По отношению к греку она испытывала противоречивые чувства, менявшиеся каждую минуту. Иногда он ее забавлял: он вел себя с ней как с настоящей женщиной, но она сердилась на него за то, что он украл у нее ее месть.

Прежде чем задумать и осуществить побег из клиники, она долго размышляла о самом большом оскорблении, которое могла бы нанести родителям. Мысль продавать свое тело за гроши казалась ей хорошей. Но не лишь бы кому. Она решила, что будет отдаваться рабочим, предпочтительно иммигрантам, парням с черными ногтями, пахнущим отработанной смазкой и потом. А когда бы вышли на ее след, вне всяких сомнений, желтая пресса раздула бы грандиозный скандал. Дочь биржевого короля — проститутка в рабочих кварталах города бедняков! Она бы не преминула подкинуть журналистам ряд пикантных подробностей. Ее мать от этого никогда бы не оправилась. Конечно, они постарались бы снова поместить ее в психиатрическую лечебницу, но, заручившись поддержкой прессы, на этот раз она, по крайней мере, могла бы защищаться.

А потом вдруг появился белый «ягуар», и Ким продалась мужчине такому же богатому, как ее отец, что значительно уменьшало тяжесть оскорбления. Отдаться типу, который покупает корабли в пять тысяч тонн, совсем не то же самое, что быть оскверненной грязным бедняком, — так, по крайней мере, должны были думать ее родители.

Она жила с ним уже несколько дней, получая тысячу франков за ночь. Константин находил эту сумму ничтожной, уверяя девушку, что она стоит гораздо больше. Она назвалась чужим именем и была для него Ниной. Он хотел поразить ее своим образом жизни, размерами своей виллы, своими слугами. Она уже была готова уйти от него украдкой, когда он случайно наткнулся на статью в «Атлантическом курьере».

После минутной паники он дол го беседовал с ней и предложил по достижении совершеннолетия выйти за него замуж. Оттого что он узнал, кем она была на самом деле, его возбуждение, кажется, только возросло, но он продолжал звать ее Ниной, словно не хотел окончательно порывать связь с незнакомкой, подобранной на панели.

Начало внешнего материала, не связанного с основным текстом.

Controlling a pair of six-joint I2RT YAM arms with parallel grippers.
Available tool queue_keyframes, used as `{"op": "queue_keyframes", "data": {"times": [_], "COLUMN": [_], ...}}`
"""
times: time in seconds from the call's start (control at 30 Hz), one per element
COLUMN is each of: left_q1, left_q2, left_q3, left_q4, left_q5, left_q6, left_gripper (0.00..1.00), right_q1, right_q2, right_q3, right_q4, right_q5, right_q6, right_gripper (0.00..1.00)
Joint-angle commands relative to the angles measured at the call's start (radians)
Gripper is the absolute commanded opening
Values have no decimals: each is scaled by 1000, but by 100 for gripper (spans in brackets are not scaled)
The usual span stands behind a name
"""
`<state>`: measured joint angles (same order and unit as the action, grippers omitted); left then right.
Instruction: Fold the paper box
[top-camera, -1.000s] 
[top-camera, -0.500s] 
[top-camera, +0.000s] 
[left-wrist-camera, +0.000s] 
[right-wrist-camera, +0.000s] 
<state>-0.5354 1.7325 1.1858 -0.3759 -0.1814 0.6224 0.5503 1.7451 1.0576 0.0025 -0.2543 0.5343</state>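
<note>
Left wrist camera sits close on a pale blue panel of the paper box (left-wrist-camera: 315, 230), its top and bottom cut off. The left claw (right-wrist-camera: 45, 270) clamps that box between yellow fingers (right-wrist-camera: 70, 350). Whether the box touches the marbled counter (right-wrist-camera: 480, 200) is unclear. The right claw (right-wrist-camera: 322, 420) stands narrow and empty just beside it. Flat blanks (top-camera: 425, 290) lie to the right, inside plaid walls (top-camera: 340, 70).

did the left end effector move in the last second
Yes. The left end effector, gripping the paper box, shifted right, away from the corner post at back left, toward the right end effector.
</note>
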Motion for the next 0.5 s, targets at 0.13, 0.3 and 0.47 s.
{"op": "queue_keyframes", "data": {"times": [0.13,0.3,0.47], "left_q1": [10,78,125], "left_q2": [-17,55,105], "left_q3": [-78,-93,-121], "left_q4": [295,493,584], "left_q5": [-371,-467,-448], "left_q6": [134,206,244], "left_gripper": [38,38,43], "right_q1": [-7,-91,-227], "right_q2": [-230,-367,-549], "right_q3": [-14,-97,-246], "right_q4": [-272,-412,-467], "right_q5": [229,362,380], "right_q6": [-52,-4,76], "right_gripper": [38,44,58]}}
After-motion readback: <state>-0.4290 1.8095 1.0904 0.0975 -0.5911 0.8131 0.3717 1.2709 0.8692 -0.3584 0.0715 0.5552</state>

Ким не знала, что ему ответить. Константин просил ее подумать как следует. В ожидании решения он держал ее пленницей в золоченой клетке, навещая каждый вечер, одевая в шелка и драгоценности, стоимость которых значительно возросла с тех пор, как он узнал о ее происхождении. Он начал говорить ей «вы».

Ким старалась не смотреть на него. Даже когда он наряжался в смокинг, его красный лоснящийся нос, тяжелый квадратный подбородок, его большие руки грузчика производили впечатление грубой вульгарности, скрытой необузданности. Но его низкий, мелодичный, с глубокими интонациями голос звучал как музыка. Ким часто слушала его, закрыв глаза.